G) Objection of lack of fault in relation to the disgrace: The lessee as a debtor may claim that the delay in payment of the rent or partial payment of the rent is due to an event for which he is not responsible (Articles 330 and 342 CC), in which case his default, and thus also his disgrace, is waived. There is no default and the presumption of liability of the lessee is rebutted under Article 342 CC, if the lessee claims and proves that the delay is due to a reasonable cause, i.e. an event for which he is not liable (MEfPir 169/2020, AC 1606/1999). The financial hardship of the lessee (correspondingly, bankruptcy), whatever the cause, is not a reasonable cause for non-payment of the rent (METFHES 199/2015).

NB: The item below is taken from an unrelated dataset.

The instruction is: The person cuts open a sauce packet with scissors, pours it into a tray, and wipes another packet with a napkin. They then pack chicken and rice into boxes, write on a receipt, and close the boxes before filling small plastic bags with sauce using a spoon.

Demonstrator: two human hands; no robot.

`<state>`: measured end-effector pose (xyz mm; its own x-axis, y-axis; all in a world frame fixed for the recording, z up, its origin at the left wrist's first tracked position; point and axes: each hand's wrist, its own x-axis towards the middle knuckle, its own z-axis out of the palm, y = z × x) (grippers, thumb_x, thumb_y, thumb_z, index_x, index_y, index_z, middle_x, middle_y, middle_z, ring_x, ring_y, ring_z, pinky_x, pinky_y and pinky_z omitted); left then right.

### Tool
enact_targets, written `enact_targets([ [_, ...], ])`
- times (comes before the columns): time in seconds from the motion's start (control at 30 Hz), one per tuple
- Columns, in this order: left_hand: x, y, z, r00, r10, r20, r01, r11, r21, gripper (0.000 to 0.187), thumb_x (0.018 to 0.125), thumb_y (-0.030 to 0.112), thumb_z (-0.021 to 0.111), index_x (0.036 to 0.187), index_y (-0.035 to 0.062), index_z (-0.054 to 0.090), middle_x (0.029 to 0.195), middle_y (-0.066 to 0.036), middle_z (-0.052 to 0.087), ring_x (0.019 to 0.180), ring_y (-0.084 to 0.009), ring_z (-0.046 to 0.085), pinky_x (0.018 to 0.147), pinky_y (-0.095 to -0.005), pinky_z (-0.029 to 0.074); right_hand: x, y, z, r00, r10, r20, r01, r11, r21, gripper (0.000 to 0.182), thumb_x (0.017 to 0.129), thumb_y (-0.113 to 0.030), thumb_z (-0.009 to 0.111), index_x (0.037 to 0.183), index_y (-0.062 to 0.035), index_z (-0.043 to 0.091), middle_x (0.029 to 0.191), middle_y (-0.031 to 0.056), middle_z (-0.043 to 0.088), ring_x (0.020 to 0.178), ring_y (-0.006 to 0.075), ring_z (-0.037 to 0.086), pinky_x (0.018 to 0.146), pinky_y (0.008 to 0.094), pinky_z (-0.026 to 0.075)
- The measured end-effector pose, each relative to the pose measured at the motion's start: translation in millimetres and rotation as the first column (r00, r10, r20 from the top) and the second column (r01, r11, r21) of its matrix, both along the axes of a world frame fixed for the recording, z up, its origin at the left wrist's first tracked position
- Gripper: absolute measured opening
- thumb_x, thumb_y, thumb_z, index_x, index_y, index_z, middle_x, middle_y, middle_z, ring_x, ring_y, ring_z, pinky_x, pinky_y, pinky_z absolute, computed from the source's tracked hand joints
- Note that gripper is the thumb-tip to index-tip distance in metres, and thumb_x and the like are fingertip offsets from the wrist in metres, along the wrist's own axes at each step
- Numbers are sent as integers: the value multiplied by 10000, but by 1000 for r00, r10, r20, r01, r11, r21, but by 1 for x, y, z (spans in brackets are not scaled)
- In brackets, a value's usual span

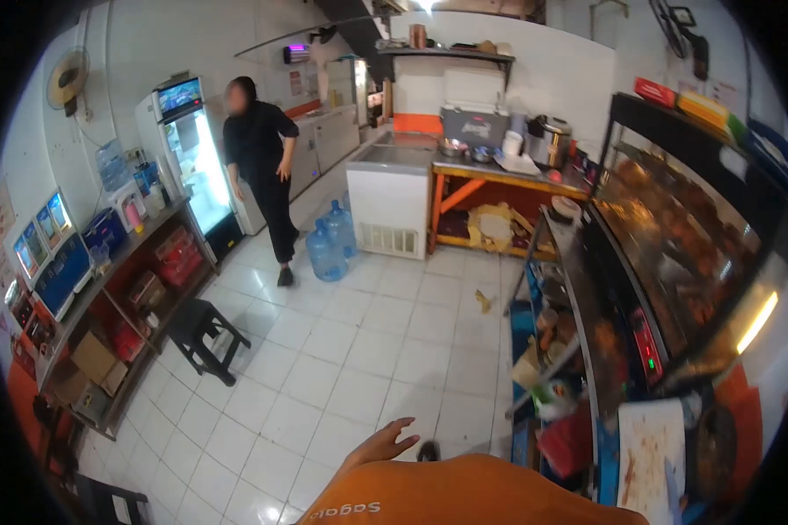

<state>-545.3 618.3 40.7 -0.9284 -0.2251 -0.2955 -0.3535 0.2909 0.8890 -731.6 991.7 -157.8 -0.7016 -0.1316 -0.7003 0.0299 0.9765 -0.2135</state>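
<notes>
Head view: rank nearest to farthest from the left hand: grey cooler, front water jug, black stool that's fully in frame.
From the left hand:
1. black stool: off to the left
2. front water jug: farther ahead, slightly left
3. grey cooler: at the back, ahead and slightly right

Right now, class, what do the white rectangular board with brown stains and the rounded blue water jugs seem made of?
White board: perhaps matte plastic, since it looks pale and grainless, though stains leave this open.
Blue water jugs: probably glossy plastic, as they look translucent with bright highlights.
</notes>
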Motion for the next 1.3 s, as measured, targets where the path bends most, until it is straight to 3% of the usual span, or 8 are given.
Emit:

However, it is sufficient for the lessee, upon objection, to claim and prove that, due to a real defect of the lease (e.g. damage to the pergola dangerous to physical integrity, moisture in the walls that curl the windows that hinder the agreed use - MephAth 5702/2022), the free and undisturbed use of the lease is prevented to such an extent (in whole or in part) that the right to use it is now rendered meaningless. There is also the possibility of reduced payment of the rent until the damage is repaired. This plea is a defence which is a catalyst for the action for restitution of the lease on the ground of disrepair and, if successful, will result in its dismissal.

H) Objection relating to the amendment of the lease (specifically as to the disrepair): the tenant may claim that by subsequent agreement the lease has been amended, e.g. as to the time of payment of rent, and prove that there is no rent arrears or late payment of rent (disrepair).

5. In lieu of an epilogue

The objections that a tenant may raise vary and differ in content based on the background of each claim. It is therefore important to assess not only the formal elements of the claim but also all the facts on which it is based, as any deficiency or inaccuracy may lead to the rejection of the claim by raising the appropriate objection.